**Your assignment:** Check each line of the entries below for the word "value" and state only how many lines have it.

**Data under study:**
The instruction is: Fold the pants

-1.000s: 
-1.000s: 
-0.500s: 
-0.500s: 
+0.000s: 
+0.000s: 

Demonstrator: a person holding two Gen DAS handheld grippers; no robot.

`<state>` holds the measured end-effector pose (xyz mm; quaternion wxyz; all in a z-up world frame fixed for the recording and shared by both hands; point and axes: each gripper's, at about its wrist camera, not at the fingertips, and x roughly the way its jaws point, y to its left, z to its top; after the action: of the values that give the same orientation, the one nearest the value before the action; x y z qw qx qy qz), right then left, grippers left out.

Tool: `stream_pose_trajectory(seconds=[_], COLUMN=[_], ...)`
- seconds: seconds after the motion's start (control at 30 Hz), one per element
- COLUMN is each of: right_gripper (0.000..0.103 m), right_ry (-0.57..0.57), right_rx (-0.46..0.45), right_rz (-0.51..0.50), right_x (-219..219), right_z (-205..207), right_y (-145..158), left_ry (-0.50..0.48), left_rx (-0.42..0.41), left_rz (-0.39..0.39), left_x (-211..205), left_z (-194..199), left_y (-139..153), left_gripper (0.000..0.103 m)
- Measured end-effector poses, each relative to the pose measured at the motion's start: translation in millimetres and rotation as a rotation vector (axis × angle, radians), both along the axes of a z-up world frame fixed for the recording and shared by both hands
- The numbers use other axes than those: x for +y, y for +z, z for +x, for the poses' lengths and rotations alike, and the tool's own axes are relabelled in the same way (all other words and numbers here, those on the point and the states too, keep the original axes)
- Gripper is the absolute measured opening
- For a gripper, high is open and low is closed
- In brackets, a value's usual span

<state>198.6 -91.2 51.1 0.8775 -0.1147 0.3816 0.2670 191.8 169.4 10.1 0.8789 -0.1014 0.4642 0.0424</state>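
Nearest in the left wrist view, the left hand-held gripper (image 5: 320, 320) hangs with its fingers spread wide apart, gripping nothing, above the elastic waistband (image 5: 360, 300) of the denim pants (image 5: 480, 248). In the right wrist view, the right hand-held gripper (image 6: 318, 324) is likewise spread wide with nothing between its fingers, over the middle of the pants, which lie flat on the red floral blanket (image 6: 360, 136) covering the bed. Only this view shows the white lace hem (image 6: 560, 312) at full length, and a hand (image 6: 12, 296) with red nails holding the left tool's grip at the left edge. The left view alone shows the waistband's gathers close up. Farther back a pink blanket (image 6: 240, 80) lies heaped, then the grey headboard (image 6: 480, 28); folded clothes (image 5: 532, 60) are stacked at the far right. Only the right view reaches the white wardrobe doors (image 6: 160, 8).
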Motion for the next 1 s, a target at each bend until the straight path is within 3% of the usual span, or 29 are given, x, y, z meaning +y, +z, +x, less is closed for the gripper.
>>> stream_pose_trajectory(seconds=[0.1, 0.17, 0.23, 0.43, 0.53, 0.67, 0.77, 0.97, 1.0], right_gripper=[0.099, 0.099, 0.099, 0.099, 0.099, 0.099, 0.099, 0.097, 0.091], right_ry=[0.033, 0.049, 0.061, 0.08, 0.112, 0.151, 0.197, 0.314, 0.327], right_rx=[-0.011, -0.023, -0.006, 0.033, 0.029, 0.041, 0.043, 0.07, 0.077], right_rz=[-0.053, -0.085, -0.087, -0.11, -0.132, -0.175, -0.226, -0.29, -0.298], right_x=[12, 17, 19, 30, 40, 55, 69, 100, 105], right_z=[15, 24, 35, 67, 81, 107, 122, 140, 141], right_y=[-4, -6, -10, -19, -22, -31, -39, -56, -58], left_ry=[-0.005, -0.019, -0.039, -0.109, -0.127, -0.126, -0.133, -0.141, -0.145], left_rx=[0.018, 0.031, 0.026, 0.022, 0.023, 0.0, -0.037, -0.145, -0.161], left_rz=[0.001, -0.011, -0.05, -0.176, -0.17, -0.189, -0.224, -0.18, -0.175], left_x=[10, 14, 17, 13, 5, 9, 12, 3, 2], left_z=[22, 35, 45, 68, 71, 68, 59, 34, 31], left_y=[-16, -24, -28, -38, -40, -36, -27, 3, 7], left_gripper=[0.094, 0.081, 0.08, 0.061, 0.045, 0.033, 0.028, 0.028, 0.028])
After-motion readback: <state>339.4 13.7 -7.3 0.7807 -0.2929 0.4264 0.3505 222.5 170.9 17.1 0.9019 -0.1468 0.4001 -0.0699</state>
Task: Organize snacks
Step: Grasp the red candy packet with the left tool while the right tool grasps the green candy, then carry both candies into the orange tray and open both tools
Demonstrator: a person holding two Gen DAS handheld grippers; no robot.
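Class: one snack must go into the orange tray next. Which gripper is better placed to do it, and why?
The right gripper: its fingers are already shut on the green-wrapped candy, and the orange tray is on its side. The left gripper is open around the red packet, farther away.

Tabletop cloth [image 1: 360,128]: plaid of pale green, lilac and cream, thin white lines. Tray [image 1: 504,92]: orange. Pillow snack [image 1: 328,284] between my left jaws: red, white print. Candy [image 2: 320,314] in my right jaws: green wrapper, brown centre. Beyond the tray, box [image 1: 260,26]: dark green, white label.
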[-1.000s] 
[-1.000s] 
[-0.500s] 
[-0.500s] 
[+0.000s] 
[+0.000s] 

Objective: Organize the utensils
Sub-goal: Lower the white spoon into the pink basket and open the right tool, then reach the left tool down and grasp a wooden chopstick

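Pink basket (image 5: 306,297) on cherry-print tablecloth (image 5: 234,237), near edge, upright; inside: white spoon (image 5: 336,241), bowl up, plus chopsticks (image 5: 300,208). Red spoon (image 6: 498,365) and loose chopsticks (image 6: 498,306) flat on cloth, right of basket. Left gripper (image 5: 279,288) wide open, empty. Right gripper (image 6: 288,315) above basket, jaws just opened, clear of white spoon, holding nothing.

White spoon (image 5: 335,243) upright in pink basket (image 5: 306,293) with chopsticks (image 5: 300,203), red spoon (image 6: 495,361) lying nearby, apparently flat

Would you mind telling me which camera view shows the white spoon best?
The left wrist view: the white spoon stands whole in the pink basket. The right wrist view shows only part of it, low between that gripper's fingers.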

**Completed task:** 2